Le praticien, premier concerné par les circonstances, prend les choses en main. Il choisit d’inviter une coach au cabinet. L’équipe est dubitative, mais elle sera sauvée par le « leadership collaboratif » (voir encadré ci-contre), une technique de renforcement de la cohésion et de l’harmonie, à travers le jeu. Après quelques semaines, tout le monde respire. Les tensions sont dénouées. « Je me suis sentie valorisée, soulagée. J’ai nettement repris confiance en moi et dans mon travail. Notre coach a remotivé les troupes. Malgré notre pudeur, elle a su démêler, comprendre, mettre le doigt sur le mal-être qui nous envahissait. J’ai beaucoup pleuré, beaucoup ri aussi ! »
Aujourd’hui, cet épisode n’est plus qu’un mauvais souvenir. Ce qui n’a pas détruit l’équipe l’a rendue plus forte. « Cette nouvelle capacité à communiquer de façon efficace, avec clarté, et à savoir écouter l’opinion du groupe a contribué à améliorer de façon continue notre travail, à accentuer notre cohésion. » Est-ce pour autant un mal pour un bien ? Pas si sûr. C’est en tout cas une leçon de vie, nous dit Patricia. Une étonnante preuve que dans l’adversité, on se découvre des ressources insoupçonnées. Et un bel exemple de management bienveillant.
Le leadership collaboratif (cohésion et harmonie) a été déployé au cabinet par deux exercices :

Le bâton d’hélium

Cet exercice est simple, et pourtant puissant. Il aide les participants à intégrer la communication efficace, la coopération, la patience. On place un bâton ou une paille entre l’index de chaque participant et on détermine le « meneur ». Celui-ci doit convaincre son partenaire du bien-fondé d’une idée sans faire tomber le bâton. La clé du succès de cet exercice est la confiance en soi. Elle permet de communiquer adéquatement et de travailler ensemble et de vers un but commun.

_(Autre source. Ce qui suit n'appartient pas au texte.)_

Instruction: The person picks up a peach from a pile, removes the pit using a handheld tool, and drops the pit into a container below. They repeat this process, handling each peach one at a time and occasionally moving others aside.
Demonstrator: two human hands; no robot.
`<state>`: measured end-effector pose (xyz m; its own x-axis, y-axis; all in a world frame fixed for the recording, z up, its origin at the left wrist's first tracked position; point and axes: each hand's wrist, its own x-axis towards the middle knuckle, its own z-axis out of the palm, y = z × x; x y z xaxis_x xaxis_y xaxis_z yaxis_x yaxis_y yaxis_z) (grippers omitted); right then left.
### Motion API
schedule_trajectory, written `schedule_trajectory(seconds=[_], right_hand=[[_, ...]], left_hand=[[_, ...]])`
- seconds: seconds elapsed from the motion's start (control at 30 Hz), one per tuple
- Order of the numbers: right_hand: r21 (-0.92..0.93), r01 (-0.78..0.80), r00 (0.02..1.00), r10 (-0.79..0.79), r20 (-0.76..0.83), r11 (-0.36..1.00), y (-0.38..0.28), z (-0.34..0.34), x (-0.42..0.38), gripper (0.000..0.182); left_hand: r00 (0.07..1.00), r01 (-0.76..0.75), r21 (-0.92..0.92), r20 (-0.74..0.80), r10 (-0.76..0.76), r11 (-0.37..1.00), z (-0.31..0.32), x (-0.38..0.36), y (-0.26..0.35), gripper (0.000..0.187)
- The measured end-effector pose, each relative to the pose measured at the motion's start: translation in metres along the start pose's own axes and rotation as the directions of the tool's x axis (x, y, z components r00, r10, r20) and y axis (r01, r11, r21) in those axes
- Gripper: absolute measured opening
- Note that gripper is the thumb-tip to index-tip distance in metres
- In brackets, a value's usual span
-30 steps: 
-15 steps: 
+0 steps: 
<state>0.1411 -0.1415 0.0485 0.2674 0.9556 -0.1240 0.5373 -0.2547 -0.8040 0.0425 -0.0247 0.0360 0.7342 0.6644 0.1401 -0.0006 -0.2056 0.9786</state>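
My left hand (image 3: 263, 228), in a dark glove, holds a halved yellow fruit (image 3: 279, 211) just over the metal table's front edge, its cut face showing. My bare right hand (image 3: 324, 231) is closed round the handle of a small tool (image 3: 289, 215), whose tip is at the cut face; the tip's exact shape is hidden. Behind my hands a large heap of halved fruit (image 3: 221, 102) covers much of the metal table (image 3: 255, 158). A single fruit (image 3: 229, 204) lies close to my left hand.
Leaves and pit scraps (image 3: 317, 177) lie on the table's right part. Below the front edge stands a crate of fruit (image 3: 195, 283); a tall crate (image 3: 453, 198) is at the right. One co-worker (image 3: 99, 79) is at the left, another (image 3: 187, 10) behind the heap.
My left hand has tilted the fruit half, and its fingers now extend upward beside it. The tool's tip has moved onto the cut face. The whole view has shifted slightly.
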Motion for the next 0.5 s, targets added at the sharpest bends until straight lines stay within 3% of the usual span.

L’autoévaluation de l’équipe
Les coéquipiers identifient les qualités qu’ils attribuent à l’équipe du cabinet, et les notent sur un papier. Ensuite, une mise en commun est faite à haute voix. L’exercice permet une prise de conscience de la valeur de chacun et de l’efficacité de l’équipe. Elle est également efficace pour identifier des problèmes cachés ou des conflits. « Une technique que l’on pratique trop peu souvent en France », regrette Patricia.